Ready Brute Elite Tow Bar Review

Some of the links below are affiliate links, which means we will earn a commission on the products or services you purchase using the links. There is no additional cost to you and the earnings help keep this website running. Read the Affiliate Disclaimer for more information.

Some of the links below are affiliate links, which means we will earn a commission on the products or services you purchase using the links. There is no additional cost to you and the earnings help keep this website running. Read the Affiliate Disclaimer for more information.

Towing a vehicle behind an RV is easy once you’ve figured out the setup and installed the right gear. When Kait and I decided to tow a Jeep Wrangler behind the RV, I started researching for the best RV tow bar options out there. Our decision boiled down to two options: Ready Brute and Blue Ox. The thing that sold us on the Ready Brute tow bar was the system came with a fully integrated manual supplemental braking system. This mechanical action doesn’t require any additional electronics and for us that means less to go wrong. Read this Ready Brute Elite tow bar review to see if it’s a good fit for your RV towing needs.

Ready Brute Elite Tow Bar Review

What We Ordered:

– NSA RV Products Ready Brute Elite Tow Bar – includes the Ready Brake system, safety cables, and in-dash light monitor.
– NSA RV Products ReadyStop Towed Vehicle Emergency Break Away Kit. Read Why Do you Need a Break Away System?
Blue Ox Clevis Connector for the aftermarket Rock Hard Patriot bumper on our Jeep Wrangler Unlimited. NSA RV Products also offers various clevis options for the different baseplates/bumpers.
– Integrated wiring system for working brake / turn signal lights on the vehicle. Read How to Tow a Jeep Wrangler Behind a Motorhome for a detailed walk-through.

Note: since this tow bar review was first published, NSA RV Products has released a new version – the Ready Brute Elite II. While we have not used the new version, the upgrades are supposed to make it easier to connect the tow bar to the vehicle with more durable with steel clevis’.

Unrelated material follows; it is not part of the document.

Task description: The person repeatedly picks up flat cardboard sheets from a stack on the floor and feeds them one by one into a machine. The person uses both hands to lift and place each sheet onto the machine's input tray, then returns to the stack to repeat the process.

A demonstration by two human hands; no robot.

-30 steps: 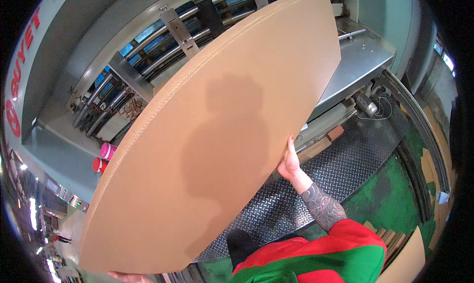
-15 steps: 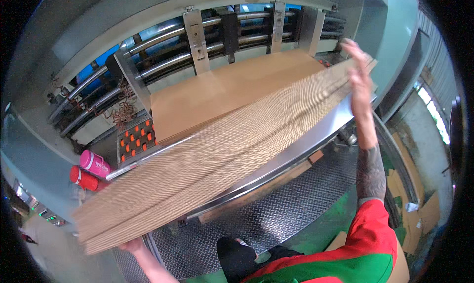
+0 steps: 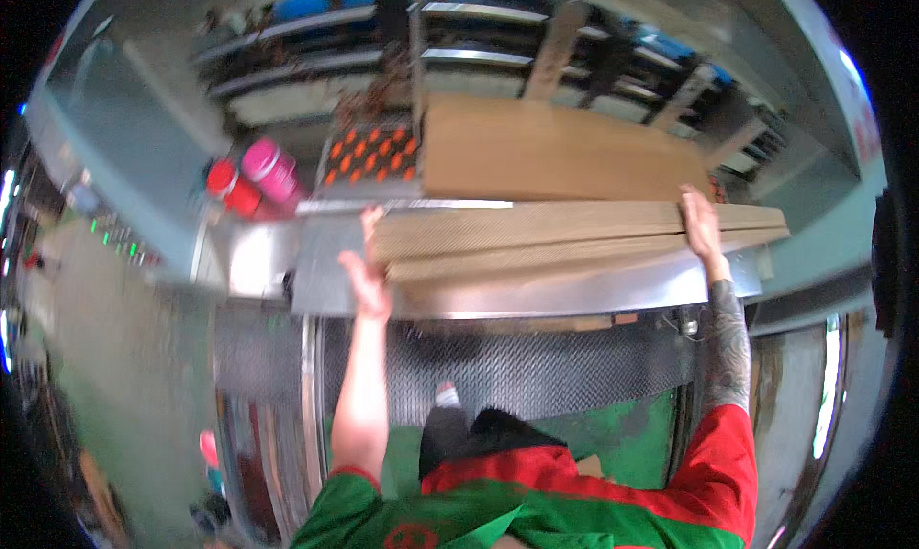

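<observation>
A thick stack of corrugated cardboard sheets [image 3: 536,238] lies along the metal table, its fluted edges toward me. My left hand [image 3: 369,276] is at the stack's left end, palm against it, with thumb and fingers stretched apart. Toward the right end, my right hand [image 3: 702,228] lies across the fluted side, its fingers hooked over the upper edge. Motion blur softens both hands. Behind the stack, a flat brown cardboard sheet [image 3: 565,152] sits in the machine's feed area.
Orange rollers [image 3: 373,155] stand left of the flat sheet. A pink bottle [image 3: 271,169] and a red bottle [image 3: 233,187] are beside them. The steel table edge [image 3: 498,310] runs in front of me, above a treadplate step [image 3: 517,367]. Metal bars [image 3: 479,56] cross the machine behind.
The stack has swung from a slant to nearly level with the table edge. My left hand has come from beneath its left end to the end face; my right hand has moved onto its side.
</observation>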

Why Do You Need a Supplemental Braking System for your Tow Vehicle?

Ready Brute Elite and Ready Stop Break Away

Most states in the U.S. and provinces in Canada require a supplemental braking systems for trailers or vehicles over a certain weight. Since the Ready Brute Elite tow bar came with a supplemental braking system, it’s one of the mains reason we decided this was the best tow bar option for our setup.

Regardless of which towing option you go with, be sure to reference the towing laws in each state/province you visit to make sure you’re in compliance with their requirements.

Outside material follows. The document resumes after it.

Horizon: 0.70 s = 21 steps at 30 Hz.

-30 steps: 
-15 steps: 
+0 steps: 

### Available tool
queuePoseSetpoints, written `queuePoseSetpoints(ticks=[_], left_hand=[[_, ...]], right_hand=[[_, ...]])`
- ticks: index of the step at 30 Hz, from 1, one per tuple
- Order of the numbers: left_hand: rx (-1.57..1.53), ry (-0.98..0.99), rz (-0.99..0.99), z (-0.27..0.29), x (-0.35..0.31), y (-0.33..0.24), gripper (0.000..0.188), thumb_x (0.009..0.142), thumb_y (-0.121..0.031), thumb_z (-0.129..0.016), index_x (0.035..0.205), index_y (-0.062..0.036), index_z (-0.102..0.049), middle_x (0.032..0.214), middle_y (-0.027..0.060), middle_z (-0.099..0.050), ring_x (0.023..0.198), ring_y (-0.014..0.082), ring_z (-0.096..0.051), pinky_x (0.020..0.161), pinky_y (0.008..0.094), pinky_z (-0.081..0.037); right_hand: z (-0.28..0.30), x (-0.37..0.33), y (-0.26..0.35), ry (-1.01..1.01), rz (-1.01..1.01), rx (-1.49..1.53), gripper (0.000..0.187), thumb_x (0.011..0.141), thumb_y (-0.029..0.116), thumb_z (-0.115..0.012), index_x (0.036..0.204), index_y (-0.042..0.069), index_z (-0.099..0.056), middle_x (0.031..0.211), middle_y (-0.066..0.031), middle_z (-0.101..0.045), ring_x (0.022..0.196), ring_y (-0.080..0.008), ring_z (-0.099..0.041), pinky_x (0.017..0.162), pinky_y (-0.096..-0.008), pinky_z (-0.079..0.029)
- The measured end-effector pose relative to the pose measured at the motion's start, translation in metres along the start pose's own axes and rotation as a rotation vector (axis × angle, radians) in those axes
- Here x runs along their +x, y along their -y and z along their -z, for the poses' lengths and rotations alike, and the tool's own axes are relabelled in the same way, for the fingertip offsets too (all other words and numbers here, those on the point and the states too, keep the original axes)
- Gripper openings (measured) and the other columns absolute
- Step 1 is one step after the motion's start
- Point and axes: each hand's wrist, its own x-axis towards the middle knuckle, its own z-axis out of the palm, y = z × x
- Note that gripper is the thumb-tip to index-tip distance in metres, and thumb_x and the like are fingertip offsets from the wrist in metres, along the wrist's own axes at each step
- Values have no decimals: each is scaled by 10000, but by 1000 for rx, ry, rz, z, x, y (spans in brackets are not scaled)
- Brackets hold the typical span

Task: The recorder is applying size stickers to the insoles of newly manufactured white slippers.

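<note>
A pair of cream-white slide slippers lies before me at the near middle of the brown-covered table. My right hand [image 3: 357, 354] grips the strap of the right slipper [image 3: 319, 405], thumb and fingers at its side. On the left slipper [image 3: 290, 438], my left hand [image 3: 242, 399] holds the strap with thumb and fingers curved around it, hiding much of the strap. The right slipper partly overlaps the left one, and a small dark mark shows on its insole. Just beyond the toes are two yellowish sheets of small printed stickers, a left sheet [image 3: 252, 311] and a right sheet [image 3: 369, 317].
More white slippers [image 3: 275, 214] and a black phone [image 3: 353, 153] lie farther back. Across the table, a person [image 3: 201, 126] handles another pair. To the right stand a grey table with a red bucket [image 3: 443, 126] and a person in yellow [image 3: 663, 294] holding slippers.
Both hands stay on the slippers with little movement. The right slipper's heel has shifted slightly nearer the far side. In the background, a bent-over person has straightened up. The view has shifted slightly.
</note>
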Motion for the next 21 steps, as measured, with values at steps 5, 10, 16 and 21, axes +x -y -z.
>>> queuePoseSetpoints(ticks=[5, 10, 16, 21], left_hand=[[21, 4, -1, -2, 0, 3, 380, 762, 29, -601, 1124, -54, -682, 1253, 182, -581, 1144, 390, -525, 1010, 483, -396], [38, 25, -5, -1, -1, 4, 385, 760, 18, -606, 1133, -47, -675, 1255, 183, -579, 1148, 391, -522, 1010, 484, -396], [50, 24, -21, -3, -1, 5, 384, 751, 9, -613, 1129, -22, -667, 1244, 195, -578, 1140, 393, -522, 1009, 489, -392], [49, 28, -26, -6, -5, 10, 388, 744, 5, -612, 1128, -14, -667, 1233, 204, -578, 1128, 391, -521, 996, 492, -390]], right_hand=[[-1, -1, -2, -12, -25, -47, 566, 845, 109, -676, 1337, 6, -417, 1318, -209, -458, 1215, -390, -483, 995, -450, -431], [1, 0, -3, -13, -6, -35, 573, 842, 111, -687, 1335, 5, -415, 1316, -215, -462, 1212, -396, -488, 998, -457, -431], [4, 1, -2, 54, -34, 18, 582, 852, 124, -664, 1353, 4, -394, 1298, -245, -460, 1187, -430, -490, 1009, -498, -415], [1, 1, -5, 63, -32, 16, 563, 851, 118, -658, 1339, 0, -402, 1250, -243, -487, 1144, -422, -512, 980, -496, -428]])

NSA RV Products has an map of the towing laws in the United States for reference. You can see which states require supplemental braking systems and break away systems for towing.

How the Ready Brute Elite Tow Bar Works

The NSA RV Products website has an F.A.Q. that does a great job of answering this question.

When you apply brakes in your RV the towed vehicle surges forward actually pushing your RV.  Ready Brake uses this energy to move a lever forward.  A cable is connected to this lever and the other end is clamped to your towed vehicle brake pedal.  When the lever moves forward the brake pedal is pulled down and when you drive the RV forward again it allows the lever to move backward and the brake pedal goes back up releasing the towed vehicle brakes.

ReadyBrake.com FAQ

The brakes on the towed vehicle will work even when the brake booster on the towed vehicle is not powered (with the engine running). When going downhill, the towed vehicle will not activate the brakes unless the RV is braking (either by applying brakes or using engine braking/downshifting).

The braking from the Ready Brute is also proportional to the amount of brakes applied by the driver. When you brake lightly, the lever on the Ready Brake will move less than in a hard braking situation which makes it a proportional braking system.

What Is the Towing Capacity of the Tow Bar?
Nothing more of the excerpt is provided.